- What the task requires: Could you restate every line of the data word for word?

- Data records:
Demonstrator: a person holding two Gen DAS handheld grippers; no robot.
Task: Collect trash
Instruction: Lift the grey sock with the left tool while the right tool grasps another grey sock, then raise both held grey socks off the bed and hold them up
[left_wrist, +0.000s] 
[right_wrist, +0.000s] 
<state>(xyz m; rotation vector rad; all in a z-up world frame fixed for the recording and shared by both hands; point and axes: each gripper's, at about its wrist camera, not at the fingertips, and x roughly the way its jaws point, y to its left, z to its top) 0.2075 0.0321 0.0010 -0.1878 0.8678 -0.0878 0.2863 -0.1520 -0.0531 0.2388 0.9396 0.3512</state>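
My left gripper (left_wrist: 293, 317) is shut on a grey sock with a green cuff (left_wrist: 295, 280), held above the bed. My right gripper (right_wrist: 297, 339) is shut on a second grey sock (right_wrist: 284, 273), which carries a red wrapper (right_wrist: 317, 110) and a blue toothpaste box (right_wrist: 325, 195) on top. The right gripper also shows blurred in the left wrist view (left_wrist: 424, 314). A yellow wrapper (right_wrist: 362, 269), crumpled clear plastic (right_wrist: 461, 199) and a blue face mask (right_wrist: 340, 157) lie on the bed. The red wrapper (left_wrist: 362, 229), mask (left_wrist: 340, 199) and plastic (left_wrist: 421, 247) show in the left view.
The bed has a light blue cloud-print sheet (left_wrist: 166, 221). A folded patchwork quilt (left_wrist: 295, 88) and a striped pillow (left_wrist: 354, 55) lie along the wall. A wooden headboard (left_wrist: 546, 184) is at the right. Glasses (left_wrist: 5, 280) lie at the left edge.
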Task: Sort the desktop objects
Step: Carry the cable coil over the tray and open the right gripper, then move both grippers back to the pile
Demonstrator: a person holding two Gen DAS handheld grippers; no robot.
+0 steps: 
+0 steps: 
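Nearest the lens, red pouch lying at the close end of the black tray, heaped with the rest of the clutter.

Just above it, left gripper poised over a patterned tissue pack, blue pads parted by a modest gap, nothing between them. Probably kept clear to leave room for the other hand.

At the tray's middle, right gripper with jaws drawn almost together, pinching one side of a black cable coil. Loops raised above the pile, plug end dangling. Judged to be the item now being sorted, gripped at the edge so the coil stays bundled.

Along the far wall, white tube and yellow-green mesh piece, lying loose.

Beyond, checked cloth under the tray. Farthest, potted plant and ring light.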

- Expected output:
Demonstrator: a person holding two Gen DAS handheld grippers; no robot.
Task: Collect trash
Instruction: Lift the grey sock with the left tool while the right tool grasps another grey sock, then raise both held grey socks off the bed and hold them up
[left_wrist, +0.000s] 
[right_wrist, +0.000s] 
<state>(xyz m; rotation vector rad; all in a z-up world frame fixed for the recording and shared by both hands; point and axes: each gripper's, at about its wrist camera, not at the fingertips, and x roughly the way its jaws point, y to its left, z to its top) 0.2075 0.0321 0.0010 -0.1878 0.8678 -0.0878 0.2863 -0.1520 -0.0531 0.2388 0.9396 0.3512</state>
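My left gripper (left_wrist: 293, 317) is shut on a grey sock with a green cuff (left_wrist: 295, 280), held above the bed. My right gripper (right_wrist: 297, 339) is shut on a second grey sock (right_wrist: 284, 273), which carries a red wrapper (right_wrist: 317, 110) and a blue toothpaste box (right_wrist: 325, 195) on top. The right gripper also shows blurred in the left wrist view (left_wrist: 424, 314). A yellow wrapper (right_wrist: 362, 269), crumpled clear plastic (right_wrist: 461, 199) and a blue face mask (right_wrist: 340, 157) lie on the bed. The red wrapper (left_wrist: 362, 229), mask (left_wrist: 340, 199) and plastic (left_wrist: 421, 247) show in the left view.
The bed has a light blue cloud-print sheet (left_wrist: 166, 221). A folded patchwork quilt (left_wrist: 295, 88) and a striped pillow (left_wrist: 354, 55) lie along the wall. A wooden headboard (left_wrist: 546, 184) is at the right. Glasses (left_wrist: 5, 280) lie at the left edge.
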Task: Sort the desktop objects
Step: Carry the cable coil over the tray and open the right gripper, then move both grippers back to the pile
Demonstrator: a person holding two Gen DAS handheld grippers; no robot.
+0 steps: 
+0 steps: 
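Nearest the lens, red pouch lying at the close end of the black tray, heaped with the rest of the clutter.

Just above it, left gripper poised over a patterned tissue pack, blue pads parted by a modest gap, nothing between them. Probably kept clear to leave room for the other hand.

At the tray's middle, right gripper with jaws drawn almost together, pinching one side of a black cable coil. Loops raised above the pile, plug end dangling. Judged to be the item now being sorted, gripped at the edge so the coil stays bundled.

Along the far wall, white tube and yellow-green mesh piece, lying loose.

Beyond, checked cloth under the tray. Farthest, potted plant and ring light.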

The answer has been supplied in full.